What Kubernetes creates

  • Deployment
    Ensures the desired number of Pods exist and supports rolling updates.
  • ReplicaSet
    Created and managed by the Deployment to maintain the replica count.
  • Pods
    The running container instances (2 replicas → 2 Pods, under normal conditions).
  • Service (ClusterIP)
    A stable virtual IP + DNS name that load-balances traffic to matching Pods.

Traffic flow (inside cluster)

Service receives traffic on port 80:
spring-ui-api-svc:80 Pod IP container:9087
Because the Service is ClusterIP, it is reachable only from inside the cluster (or via an Ingress / Gateway that you add later).

Health model

startupProbe
“Is the app started yet?” Only once it succeeds do liveness/readiness matter.
readinessProbe
“Is the app ready to receive traffic?” Controls Service endpoints membership.
livenessProbe
“Is the app alive?” Failure triggers container restart.

Deployment deep dive

  • apiVersion: apps/v1 selects the stable API group for workloads like Deployments.
  • kind: Deployment declares a higher-level controller for rolling updates and replicas.

name: spring-ui-api
The Deployment’s resource name (what you reference with kubectl get deploy spring-ui-api).
labels: app: spring-ui-api
A key/value tag used for selection, grouping, and policy. You reuse the same label across: Deployment → Pod template → Service selector.

Requests two Pod replicas. The Deployment controller continuously reconciles reality to match this desired state.

What you get
2 Pods → basic redundancy. If one Pod is terminated/restarted, the other can still serve traffic (if ready).
Scaling later
You can increase replicas manually or use an HPA (Horizontal Pod Autoscaler) based on CPU/memory/custom metrics.
Replicas alone do not guarantee “multi-node” placement. To enforce spreading across nodes/zones, you’d add affinity/anti-affinity or topology spread constraints (not present in this file).

This is one of the most important concepts in Kubernetes: the Deployment’s selector decides which Pods it owns and manages.

Your file sets both to:
app: spring-ui-api
selector.matchLabels
“Find Pods with these labels; those are my replicas.”
template.metadata.labels
“When I create Pods, stamp them with these labels.”
Common pitfall
If selector labels and template labels don’t match, the Deployment will not “see” its own Pods, causing stuck rollouts or unexpected behavior.

image
REPLACEME_ACR_LOGIN/spring-ui-api:1.0 is a placeholder for your ACR login server, for example: myregistry.azurecr.io/spring-ui-api:1.0.

The tag :1.0 is the immutable version you’re deploying. Updating the tag changes what AKS pulls.
imagePullPolicy: IfNotPresent
Kubernetes pulls the image only if it’s not already present on the node. This reduces pulls during restarts but may surprise you if you reuse tags.
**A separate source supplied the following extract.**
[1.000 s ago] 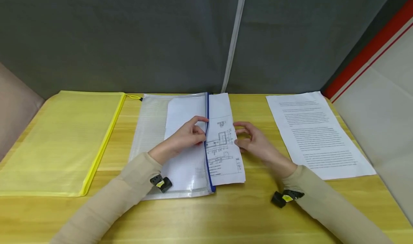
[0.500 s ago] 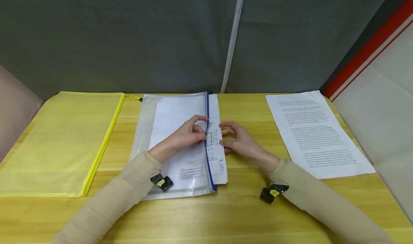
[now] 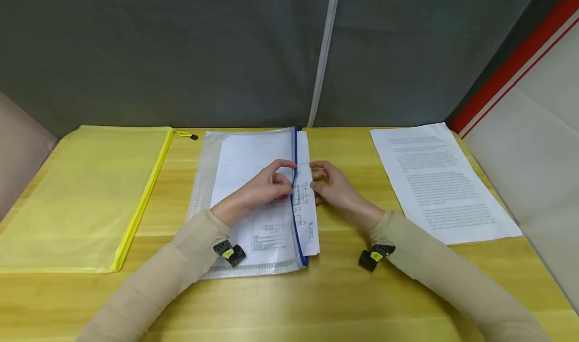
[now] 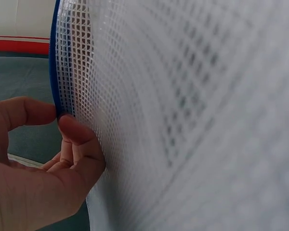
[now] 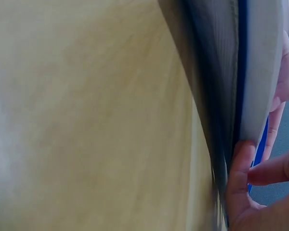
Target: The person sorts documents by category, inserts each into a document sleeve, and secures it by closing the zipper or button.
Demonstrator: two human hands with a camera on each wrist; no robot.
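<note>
Yellow pouch (image 3: 81, 196) left, printed sheet (image 3: 441, 181) right.

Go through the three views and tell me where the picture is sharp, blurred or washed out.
Head view: evenly lit and sharp, print on the sheet legible as lines, edges bowed by the wide lens. Left wrist view: mesh pouch crisp near the left hand, soft and overexposed to the right. Right wrist view: table blurred, right hand soft.
</note>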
Best practice: avoid reusing the same tag for different builds (or use Always for dev).
ports
containerPort: 9087 documents the port the process listens on inside the container. This is the same port your Dockerfile exposes and your Spring Boot app runs on.
containerPort: 9087 Service targetPort: 9087 Service port: 80

Probes explained (startup, readiness, liveness)

How to read probe timing
Roughly: Kubernetes calls the endpoint every periodSeconds. Each call must respond within timeoutSeconds. After failureThreshold consecutive failures, Kubernetes takes action (ready=false, restart, or “still starting”).
startupProbe
Protects slow-starting apps from being killed by liveness checks too early.

Endpoint: GET /actuator/health on port 9087
  • initialDelaySeconds: 5 → wait 5 seconds before first check
  • periodSeconds: 5 → check every 5 seconds
  • timeoutSeconds: 2 → each call must complete within 2 seconds
  • failureThreshold: 30 → allow 30 failures before declaring startup failed
What that means in time
After the initial delay, Kubernetes allows up to ~30 × 5s = 150 seconds of failed startup checks before it gives up (plus the 5-second initial delay).
readinessProbe
Controls whether a Pod is considered a valid backend for the Service.

Endpoint: GET /actuator/health/readiness on port 9087
  • initialDelaySeconds: 5 → begin checks shortly after container starts
  • periodSeconds: 5 → check frequently (fast cutover)
  • timeoutSeconds: 2 → keep probe calls tight
  • failureThreshold: 6 → after 6 failures → Pod becomes NotReady
Operational impact
When readiness fails, Kubernetes stops routing new Service traffic to that Pod (but does not necessarily restart it).
livenessProbe
Detects “stuck” apps and triggers restarts to recover automatically.

Endpoint: GET /actuator/health/liveness on port 9087
  • initialDelaySeconds: 15 → allow more time before first liveness check
  • periodSeconds: 10 → check every 10 seconds
  • timeoutSeconds: 2 → each call must complete within 2 seconds
  • failureThreshold: 3 → after 3 failures → container restart
What that means in time
After initial delay, ~3 × 10s = 30 seconds of continuous failures (plus timeouts) can cause a restart.
Actuator note
These endpoints assume Spring Boot’s health groups for readiness/liveness are enabled and exposed. If only /actuator/health is exposed, readiness/liveness URLs will 404 and probes will fail.

Resources explained (requests vs limits)

requests

The minimum resources Kubernetes uses for scheduling decisions. A node must have at least these available for the Pod to be placed.

  • cpu: 100m → 0.1 CPU core requested
  • memory: 256Mi → 256 MiB requested

limits

The upper bounds enforced at runtime (especially for memory). Exceeding memory limit typically leads to OOM kill. CPU limits throttle.

  • cpu: 500m → up to 0.5 CPU core
  • memory: 512Mi → up to 512 MiB
Practical sizing insight
For Spring Boot, memory sizing should be validated under load. If the JVM heap + metaspace + native memory exceed 512Mi, the Pod may be OOM-killed. If this happens, increase the limit or set JVM flags (not shown here) to cap heap appropriately.

Service explained (ClusterIP)

Selector
The Service selects Pods using labels. In your file: selector.app = spring-ui-api.
If Pods don’t have this label, the Service will have zero endpoints (no backends).
Ports mapping
  • port: 80 → Service listens on 80 (cluster-internal)
  • targetPort: 9087 → forwards to container’s 9087
Using port 80 is convenient for callers inside the cluster, while the container can keep its native 9087.
Type: ClusterIP
ClusterIP exposes the Service only inside the cluster. To make it reachable from the internet, you’d add an Ingress (NGINX) or Azure Application Gateway Ingress Controller / Gateway API resources (not included in this YAML).